# [What the exercise asks]
Counting task for the data below: how many lines hold the word "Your"? Answer with the number only.

(Collected data)
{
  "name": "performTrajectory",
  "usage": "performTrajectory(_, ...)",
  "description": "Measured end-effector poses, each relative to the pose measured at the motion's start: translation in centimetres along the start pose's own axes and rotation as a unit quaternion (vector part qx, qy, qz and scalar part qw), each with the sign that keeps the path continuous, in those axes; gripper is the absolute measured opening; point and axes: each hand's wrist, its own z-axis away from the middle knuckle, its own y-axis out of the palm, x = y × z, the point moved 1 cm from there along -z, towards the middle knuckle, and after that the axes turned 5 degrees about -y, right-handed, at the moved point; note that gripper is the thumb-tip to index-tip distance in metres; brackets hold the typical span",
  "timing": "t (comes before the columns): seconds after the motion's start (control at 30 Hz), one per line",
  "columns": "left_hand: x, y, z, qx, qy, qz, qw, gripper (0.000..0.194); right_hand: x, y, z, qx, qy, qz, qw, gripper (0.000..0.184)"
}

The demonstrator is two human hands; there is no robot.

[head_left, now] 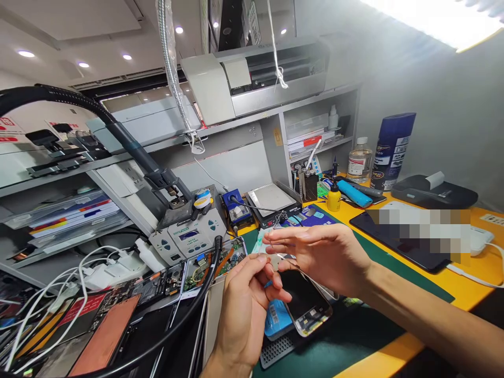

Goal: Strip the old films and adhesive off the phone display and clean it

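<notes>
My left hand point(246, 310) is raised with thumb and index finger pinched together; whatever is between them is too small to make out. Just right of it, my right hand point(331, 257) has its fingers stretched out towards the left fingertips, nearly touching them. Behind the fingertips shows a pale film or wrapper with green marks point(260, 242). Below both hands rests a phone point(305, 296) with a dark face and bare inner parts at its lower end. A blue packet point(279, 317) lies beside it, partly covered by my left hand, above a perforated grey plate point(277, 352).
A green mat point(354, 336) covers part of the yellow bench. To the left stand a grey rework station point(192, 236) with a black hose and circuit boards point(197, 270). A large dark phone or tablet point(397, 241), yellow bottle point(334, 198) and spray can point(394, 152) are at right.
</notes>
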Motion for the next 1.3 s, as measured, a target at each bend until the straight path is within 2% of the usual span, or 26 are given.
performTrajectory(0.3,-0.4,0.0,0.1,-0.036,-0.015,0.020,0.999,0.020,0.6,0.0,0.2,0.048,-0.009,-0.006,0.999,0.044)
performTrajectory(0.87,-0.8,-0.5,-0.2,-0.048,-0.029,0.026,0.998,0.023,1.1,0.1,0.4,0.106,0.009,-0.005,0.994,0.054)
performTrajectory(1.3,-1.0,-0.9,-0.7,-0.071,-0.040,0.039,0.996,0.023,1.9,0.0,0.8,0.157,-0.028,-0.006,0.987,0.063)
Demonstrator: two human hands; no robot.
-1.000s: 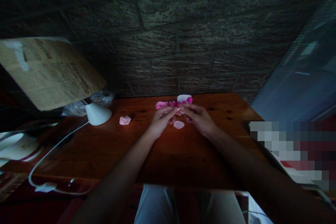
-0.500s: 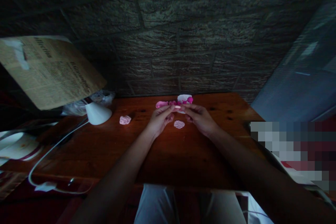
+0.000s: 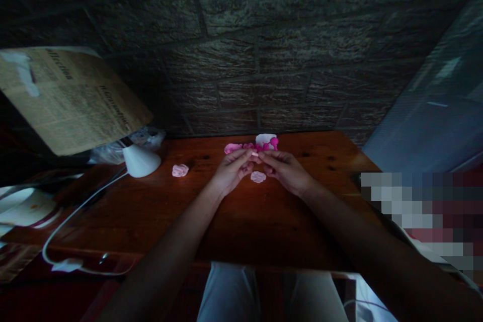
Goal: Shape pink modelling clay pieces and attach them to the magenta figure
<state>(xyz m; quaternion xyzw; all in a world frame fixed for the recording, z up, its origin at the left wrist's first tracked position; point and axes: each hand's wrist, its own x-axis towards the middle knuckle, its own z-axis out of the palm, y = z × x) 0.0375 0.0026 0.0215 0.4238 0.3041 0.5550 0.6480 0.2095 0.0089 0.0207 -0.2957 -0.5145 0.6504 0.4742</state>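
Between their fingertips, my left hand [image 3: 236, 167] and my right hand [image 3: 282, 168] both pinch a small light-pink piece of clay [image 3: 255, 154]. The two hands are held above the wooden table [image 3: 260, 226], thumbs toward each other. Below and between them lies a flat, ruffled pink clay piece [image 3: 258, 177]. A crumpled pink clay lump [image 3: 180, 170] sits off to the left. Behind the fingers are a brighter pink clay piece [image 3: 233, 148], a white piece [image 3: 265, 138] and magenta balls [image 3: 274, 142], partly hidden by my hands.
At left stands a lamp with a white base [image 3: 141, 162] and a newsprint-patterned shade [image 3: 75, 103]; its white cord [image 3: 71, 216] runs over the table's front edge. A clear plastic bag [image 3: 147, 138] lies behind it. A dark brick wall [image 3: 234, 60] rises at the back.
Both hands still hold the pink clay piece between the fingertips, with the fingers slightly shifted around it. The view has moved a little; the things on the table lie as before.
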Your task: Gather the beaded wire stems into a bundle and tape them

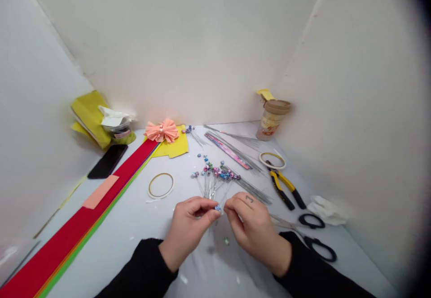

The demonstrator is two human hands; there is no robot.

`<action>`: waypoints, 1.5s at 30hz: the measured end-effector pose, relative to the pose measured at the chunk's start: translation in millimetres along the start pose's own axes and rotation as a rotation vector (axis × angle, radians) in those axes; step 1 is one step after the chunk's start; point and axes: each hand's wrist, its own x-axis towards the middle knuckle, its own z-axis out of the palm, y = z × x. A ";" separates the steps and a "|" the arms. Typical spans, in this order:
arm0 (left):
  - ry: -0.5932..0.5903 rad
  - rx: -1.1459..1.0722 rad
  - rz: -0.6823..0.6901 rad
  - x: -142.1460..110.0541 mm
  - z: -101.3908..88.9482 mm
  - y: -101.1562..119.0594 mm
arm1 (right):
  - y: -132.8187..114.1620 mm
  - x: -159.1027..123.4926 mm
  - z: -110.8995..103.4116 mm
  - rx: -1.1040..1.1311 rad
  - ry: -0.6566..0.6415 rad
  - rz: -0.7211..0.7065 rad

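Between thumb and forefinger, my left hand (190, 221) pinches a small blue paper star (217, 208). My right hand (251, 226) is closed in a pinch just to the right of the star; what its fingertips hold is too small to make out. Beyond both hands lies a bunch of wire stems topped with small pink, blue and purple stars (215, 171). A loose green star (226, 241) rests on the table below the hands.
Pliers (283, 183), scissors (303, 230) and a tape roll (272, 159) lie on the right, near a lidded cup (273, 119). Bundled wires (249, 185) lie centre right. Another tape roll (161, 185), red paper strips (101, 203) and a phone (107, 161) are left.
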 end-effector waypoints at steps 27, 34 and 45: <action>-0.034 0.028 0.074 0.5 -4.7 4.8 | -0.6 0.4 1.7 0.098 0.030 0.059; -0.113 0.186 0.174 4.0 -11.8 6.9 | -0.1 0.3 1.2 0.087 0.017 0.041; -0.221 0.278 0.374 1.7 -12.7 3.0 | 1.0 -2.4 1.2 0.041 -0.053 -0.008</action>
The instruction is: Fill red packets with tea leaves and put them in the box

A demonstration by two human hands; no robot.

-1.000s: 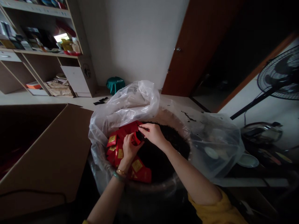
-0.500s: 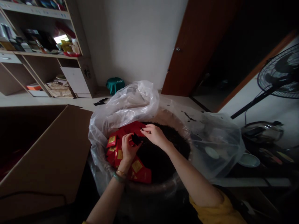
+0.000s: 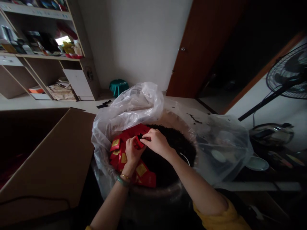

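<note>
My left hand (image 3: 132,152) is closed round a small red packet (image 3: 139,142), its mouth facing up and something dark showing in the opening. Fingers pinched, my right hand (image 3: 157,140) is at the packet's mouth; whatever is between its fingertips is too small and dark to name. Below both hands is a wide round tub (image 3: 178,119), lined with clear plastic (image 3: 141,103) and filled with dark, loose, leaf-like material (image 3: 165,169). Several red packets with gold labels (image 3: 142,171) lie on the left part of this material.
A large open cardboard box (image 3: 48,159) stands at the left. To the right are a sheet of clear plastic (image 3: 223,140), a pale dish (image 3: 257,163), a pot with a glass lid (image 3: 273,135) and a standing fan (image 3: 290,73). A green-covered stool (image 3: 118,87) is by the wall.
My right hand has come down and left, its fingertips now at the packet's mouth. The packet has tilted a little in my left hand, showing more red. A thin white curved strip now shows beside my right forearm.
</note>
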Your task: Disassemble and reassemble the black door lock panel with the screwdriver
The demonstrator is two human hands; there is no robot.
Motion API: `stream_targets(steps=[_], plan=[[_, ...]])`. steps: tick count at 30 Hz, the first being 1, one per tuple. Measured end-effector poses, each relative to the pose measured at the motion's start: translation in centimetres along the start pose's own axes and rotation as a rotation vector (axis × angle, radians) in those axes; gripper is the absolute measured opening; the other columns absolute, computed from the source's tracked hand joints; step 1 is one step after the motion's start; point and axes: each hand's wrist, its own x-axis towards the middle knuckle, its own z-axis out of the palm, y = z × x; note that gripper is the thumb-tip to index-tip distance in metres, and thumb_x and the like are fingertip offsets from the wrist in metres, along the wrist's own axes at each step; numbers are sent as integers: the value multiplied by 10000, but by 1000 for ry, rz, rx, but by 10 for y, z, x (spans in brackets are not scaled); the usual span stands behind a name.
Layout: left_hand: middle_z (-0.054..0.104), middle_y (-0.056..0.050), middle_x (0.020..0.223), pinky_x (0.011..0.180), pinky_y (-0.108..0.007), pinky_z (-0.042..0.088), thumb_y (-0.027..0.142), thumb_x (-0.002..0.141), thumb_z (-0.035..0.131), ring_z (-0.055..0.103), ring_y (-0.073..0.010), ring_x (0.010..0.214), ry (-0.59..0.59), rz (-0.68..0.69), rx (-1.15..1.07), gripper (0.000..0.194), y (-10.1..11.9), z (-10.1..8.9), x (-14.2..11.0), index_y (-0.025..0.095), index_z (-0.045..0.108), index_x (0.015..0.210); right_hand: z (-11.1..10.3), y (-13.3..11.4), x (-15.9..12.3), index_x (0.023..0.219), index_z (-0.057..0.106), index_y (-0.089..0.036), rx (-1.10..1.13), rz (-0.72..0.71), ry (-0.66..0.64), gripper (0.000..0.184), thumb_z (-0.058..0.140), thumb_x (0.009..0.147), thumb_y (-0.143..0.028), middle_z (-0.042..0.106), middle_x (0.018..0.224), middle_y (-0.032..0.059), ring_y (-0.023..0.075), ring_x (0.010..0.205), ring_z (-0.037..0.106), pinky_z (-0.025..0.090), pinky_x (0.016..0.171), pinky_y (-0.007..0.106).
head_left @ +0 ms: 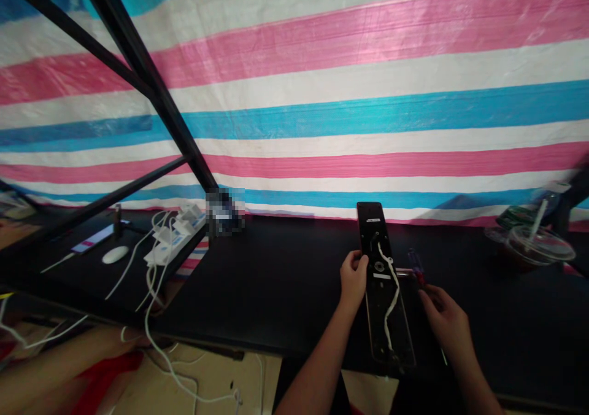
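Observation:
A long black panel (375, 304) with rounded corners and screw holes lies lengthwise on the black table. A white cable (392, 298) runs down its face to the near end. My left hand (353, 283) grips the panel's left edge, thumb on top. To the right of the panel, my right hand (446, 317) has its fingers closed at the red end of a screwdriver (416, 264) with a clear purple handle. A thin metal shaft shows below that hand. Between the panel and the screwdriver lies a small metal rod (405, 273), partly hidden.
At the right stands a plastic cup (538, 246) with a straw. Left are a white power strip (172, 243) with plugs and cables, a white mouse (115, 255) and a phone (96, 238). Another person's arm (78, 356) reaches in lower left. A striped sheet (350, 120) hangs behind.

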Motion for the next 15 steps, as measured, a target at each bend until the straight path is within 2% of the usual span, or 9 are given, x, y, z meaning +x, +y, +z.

# [Answer space]
2